"Un peu d'Oscar Wilde, un peu Dorian Gray.
Quelques lueurs froides et un air glacé."
Serge Gainsbourg
Je crois que le premier disque de Bowie que j'ai acheté, c'était Outside, à l'automne 1995, un peu avant une compilation de ses plus grands succès. J'avais 15 ans et le nom de l'Anglais résonnait comme un sésame vers un firmament que j'imaginais à peine. Surtout, il y avait l'excitation d'aimer une icône au présent plutôt qu'au passé, quand tant d'autres étaient muettes ou bégayantes.
Quelques mois plus tard pourtant, malgré Heart Filthy Lesson, I'm Deranged ou Hallo Spaceboy, je me laissais rattraper par la nostalgie, captivé par un bootleg d'un concert à Santa Monica, ramené de mon premier voyage à Londres. J'aimais Bowie au passé et ne pourrais qu'être déçu en le découvrant sur scène enfin, lors de la tournée d'Earthling, Heroes et Jean Genie cédant trop vite la place à une drum'n'bass mal adaptée aux scènes des grands festivals.
Je n'ai jamais revu Bowie sur scène depuis. Et sans doute que je ne le reverrai jamais. Mais j'ai beaucoup réécouté Outside. Jusqu'à en faire l'un de ses albums auxquels je reviens le plus, avec Low et Station To Station. C'est cette facette du musicien que je préfère. Son versant expérimental, aventurier, osant quitter son piédestal, sans filet.
Il y a 3 ans, j'ai peu goûté à son retour inespéré et à ce Next Day trop confortable à mes oreilles. Sauf le temps d'un titre, Heat, hanté, suffocant, digne de Scott Walker, musicien respecté, révéré parfois par Bowie, qui lui a fait découvrir Brel et communiqué un peu de ce goût pour l'aventure et le jusquaboutisme musical.
Une chanson, une seule, comme une promesse d'avenir. A venir. Ou non.
Et aujourd'hui, voici Blackstar, renaissance artistique qui suit de 3 ans le retour à la vie discographique. Plutôt que vieillir sur son piédestal, Bowie ose le grand saut à nouveau, se libérant du carcan de son propre mythe comme de la tyrannie des formats pop qui le retenaient au sol depuis presque 20 ans et ce diptyque Outside / Earthling.
A l'image du morceau éponyme, labyrinthique, flirtant avec les dix minutes, nappes électroniques et sonorités jazz cohabitent ici, ciselant un canevas dont Bowie se joue, y ajoutant des sonorités plus rock ('Tis A Pity She Was A Whore), flirtant même avec le post-punk et la new-wave (Lazarus), déconstruisant et transfigurant des sonorités familières, comme s'il fallait revisiter ses classiques pour défricher de nouveaux horizons.

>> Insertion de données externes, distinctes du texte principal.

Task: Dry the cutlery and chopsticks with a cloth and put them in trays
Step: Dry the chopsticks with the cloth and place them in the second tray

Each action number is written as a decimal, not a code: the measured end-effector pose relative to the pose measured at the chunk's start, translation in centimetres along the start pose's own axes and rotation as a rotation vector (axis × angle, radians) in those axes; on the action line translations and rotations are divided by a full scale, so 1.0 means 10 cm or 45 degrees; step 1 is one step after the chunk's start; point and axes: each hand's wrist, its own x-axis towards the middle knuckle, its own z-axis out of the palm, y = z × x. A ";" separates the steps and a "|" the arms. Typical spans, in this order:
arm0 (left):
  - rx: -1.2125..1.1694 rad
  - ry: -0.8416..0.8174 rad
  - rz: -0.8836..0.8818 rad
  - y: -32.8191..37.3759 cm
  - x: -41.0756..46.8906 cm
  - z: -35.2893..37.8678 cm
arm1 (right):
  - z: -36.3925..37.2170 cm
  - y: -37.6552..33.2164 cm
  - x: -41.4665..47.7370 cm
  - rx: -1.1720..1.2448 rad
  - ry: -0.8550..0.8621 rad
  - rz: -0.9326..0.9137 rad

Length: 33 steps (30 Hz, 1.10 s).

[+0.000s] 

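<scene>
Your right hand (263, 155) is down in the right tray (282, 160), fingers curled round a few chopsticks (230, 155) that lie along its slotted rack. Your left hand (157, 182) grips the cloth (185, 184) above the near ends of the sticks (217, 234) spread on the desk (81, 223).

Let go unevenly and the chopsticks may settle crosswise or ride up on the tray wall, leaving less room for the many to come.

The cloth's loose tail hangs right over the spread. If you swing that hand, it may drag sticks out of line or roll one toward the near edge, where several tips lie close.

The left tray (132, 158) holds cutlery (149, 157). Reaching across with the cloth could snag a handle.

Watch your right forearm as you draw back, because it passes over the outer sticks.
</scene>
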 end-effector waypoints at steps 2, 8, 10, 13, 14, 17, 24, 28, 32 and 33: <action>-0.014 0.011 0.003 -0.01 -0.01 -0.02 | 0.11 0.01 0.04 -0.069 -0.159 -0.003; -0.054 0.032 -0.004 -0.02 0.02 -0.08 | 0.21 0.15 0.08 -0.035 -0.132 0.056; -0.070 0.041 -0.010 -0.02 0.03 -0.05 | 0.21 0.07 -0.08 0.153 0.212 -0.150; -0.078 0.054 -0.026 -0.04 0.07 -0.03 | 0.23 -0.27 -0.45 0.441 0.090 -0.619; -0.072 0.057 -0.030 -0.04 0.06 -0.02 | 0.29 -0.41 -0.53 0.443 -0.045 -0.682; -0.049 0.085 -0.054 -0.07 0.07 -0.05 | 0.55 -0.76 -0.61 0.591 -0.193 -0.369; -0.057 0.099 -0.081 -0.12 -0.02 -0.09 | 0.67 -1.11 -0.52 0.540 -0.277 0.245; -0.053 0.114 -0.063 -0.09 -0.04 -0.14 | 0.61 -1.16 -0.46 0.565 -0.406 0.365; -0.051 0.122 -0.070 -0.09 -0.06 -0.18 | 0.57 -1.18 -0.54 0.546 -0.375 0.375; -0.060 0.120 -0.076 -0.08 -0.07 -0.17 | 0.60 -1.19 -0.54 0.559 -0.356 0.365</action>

Surtout, il y a ce chant, qu'on croirait par instants revenu à Berlin, aux heures de la trilogie, habité et hypnotique, entre textes cryptiques et psalmodies quasi mystiques. Lorsque les instrumentations s'apaisent, sur la seconde moitié du disque, c'est lui qui porte l'ensemble, comme en suspension, laissant aux ornementations une place plus discrète, mais précise, toujours aventureuses.
Et puis il y a ce saxophone, omniprésent. Le premier instrument de Bowie, son obsession, ici entre les mains de l'Américain Donny McCaslin, puissant, remuant, dissonant. Un saxophone comme le fil rouge de ce 25ème album studio, auquel il donne tout son relief. J'ai toujours détesté cet instrument dans le rock. Sauf chez Bowie. Le seul à toujours avoir cru en lui, de Sounds And Vision à Modern Love, de Walk On the Wild Side à Sue (Or In A Season Of Crime).
Pour peu, je serais prêt à y croire moi aussi. Comme je crois en Bowie. Au présent, à nouveau.